__EXERCISE PROMPT__:
Can you print the data exactly and leave out each image?

=-=-=-=-=

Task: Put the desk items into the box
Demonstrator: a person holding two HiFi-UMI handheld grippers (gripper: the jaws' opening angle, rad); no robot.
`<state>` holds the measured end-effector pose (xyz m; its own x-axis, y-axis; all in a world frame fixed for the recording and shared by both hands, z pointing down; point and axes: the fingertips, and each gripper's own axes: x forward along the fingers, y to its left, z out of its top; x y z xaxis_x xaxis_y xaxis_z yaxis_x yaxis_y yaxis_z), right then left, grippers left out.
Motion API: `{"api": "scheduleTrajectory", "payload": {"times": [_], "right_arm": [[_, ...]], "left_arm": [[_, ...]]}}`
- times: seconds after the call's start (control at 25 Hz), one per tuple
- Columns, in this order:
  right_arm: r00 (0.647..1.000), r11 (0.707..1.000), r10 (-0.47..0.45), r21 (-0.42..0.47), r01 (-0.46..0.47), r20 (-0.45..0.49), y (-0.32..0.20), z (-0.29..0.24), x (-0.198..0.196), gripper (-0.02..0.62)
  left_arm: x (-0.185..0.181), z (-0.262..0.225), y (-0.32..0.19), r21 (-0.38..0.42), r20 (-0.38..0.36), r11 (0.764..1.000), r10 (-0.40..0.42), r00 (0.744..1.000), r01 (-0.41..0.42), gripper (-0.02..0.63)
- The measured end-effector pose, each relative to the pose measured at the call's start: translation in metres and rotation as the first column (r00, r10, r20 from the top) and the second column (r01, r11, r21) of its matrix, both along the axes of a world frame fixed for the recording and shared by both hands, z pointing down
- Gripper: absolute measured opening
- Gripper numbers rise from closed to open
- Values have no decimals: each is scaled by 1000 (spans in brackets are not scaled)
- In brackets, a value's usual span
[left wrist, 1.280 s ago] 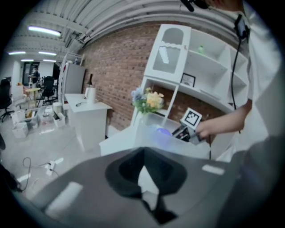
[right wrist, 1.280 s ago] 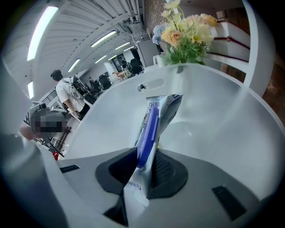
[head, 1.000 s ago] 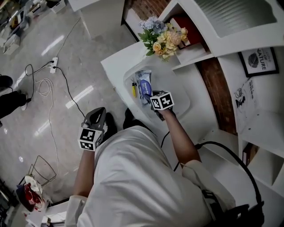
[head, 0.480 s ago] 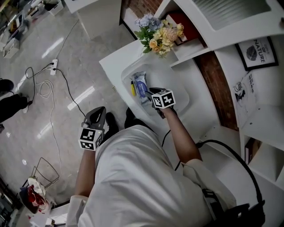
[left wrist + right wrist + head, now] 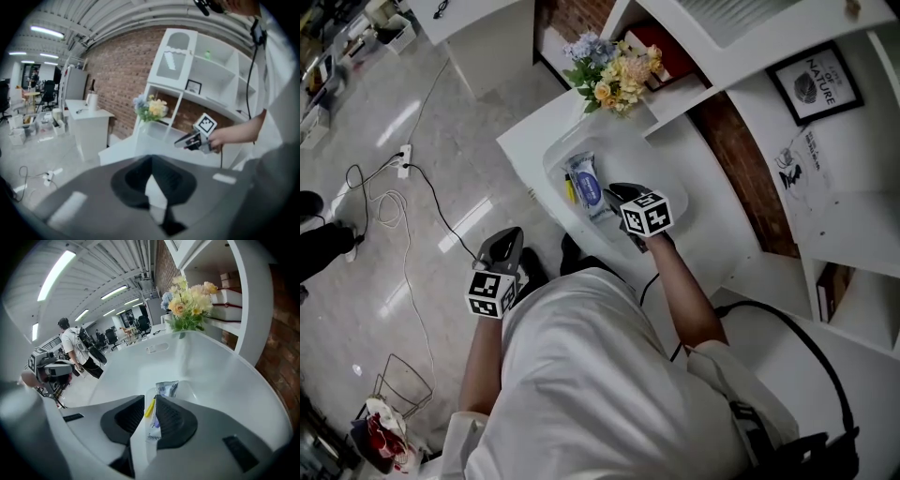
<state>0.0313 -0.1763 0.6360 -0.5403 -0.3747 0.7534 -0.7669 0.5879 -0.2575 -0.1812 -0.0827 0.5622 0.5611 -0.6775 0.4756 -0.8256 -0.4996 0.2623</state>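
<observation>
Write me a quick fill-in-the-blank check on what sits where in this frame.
In the box on the desk, a ___ pen lies beside the blue packet.
A bunch of ___ stands on the desk beyond the box.
The left gripper hangs over the ___, off the desk.
Missing: yellow; flowers; floor.

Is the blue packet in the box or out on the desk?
In. The packet lies flat inside the white box, beside the yellow pen.
</observation>
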Motion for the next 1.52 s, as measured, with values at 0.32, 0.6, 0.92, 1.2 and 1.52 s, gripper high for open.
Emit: {"api": "scheduleTrajectory", "payload": {"times": [0.32, 0.6, 0.92, 1.2, 1.52], "right_arm": [[998, 995, 56, 77, -58, 17, 17, -33, 5, 36], [984, 977, 168, 126, -175, 65, 35, -55, 14, 11], [954, 946, 261, 160, -283, 148, 70, -72, 8, 3], [921, 899, 339, 225, -377, 190, 116, -89, 9, 3], [865, 829, 425, 269, -491, 267, 157, -117, 18, 3]], "left_arm": [[7, -6, -3, 25, -21, 998, 63, 998, -62, 3], [16, -9, 1, 35, -38, 990, 137, 990, -136, 3], [21, -6, 10, 18, -24, 966, 260, 965, -259, 3], [33, -19, 20, 52, -44, 936, 350, 936, -348, 3], [54, -38, 39, 107, -54, 897, 435, 899, -428, 3]]}}
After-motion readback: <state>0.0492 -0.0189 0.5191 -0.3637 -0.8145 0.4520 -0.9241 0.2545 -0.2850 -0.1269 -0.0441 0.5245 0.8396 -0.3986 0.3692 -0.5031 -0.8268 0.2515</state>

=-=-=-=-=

__RESPONSE TO THIS TASK__:
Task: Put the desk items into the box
Demonstrator: a person holding two HiFi-UMI handheld grippers (gripper: the jaws' opening angle, rad); no robot.
`<state>` holds the measured end-effector pose (xyz m; its own x-axis, y-axis; all in a world frame fixed for the recording and shared by both hands, z pointing down; point and axes: the fingertips, and each gripper's own axes: x forward along the fingers, y to its left, z out of its top; x y z xaxis_x xaxis_y xaxis_z yaxis_x yaxis_y yaxis_z), right then left, grippers left out.
Motion API: `{"api": "scheduleTrajectory", "payload": {"times": [_], "right_arm": [[_, ...]], "left_arm": [[_, ...]]}}`
- times: seconds after the call's start (control at 25 Hz), one per tuple
- Columns, in this order:
  right_arm: r00 (0.647..1.000), r11 (0.707..1.000), r10 (-0.47..0.45), r21 (-0.42..0.47), r01 (-0.46..0.47), r20 (-0.45..0.49), y (-0.32..0.20), z (-0.29..0.24), x (-0.198..0.196), gripper (-0.02..0.62)
  left_arm: x (-0.185..0.181), z (-0.262..0.225), y (-0.32..0.19), r21 (-0.38..0.42), r20 (-0.38..0.36), r11 (0.764..1.000), r10 (-0.40..0.42), r00 (0.744..1.000), r01 (-0.41..0.42), gripper (-0.02..0.63)
- The measured end-effector pose, each relative to the pose measured at the call's start: translation in metres and rotation as the first column (r00, r10, r20 from the top) and the second column (r01, r11, r21) of its matrix, both along the axes of a world frame fixed for the recording and shared by both hands, z pointing down
- Gripper: absolute measured opening
- Gripper numbers rise from closed to open
- Values have no decimals: each is scaled by 1000 (spans in brackets are not scaled)
- In brackets, a value's usual span
[left wrist, 1.280 s ago] 
[right wrist, 1.280 s ago] 
[head, 1.000 s ago] 
[head, 0.480 s ago] 
[left wrist + right wrist + head, now] 
<state>0.0313 -0.1763 0.6360 -0.5403 -0.3747 0.7534 -0.7669 0.5879 -0.2575 -0.1812 -0.0827 0.5622 0.5611 -0.6775 0.4756 -0.8256 -0.4996 0.2623</state>
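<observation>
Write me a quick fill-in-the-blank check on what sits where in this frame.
In the box on the desk, a ___ pen lies beside the blue packet.
A bunch of ___ stands on the desk beyond the box.
The left gripper hangs over the ___, off the desk.
Missing: yellow; flowers; floor.

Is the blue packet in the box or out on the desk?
In. The packet lies flat inside the white box, beside the yellow pen.
</observation>
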Motion for the next 1.52 s, as measured, with values at 0.32, 0.6, 0.92, 1.2 and 1.52 s, gripper high for open.
Emit: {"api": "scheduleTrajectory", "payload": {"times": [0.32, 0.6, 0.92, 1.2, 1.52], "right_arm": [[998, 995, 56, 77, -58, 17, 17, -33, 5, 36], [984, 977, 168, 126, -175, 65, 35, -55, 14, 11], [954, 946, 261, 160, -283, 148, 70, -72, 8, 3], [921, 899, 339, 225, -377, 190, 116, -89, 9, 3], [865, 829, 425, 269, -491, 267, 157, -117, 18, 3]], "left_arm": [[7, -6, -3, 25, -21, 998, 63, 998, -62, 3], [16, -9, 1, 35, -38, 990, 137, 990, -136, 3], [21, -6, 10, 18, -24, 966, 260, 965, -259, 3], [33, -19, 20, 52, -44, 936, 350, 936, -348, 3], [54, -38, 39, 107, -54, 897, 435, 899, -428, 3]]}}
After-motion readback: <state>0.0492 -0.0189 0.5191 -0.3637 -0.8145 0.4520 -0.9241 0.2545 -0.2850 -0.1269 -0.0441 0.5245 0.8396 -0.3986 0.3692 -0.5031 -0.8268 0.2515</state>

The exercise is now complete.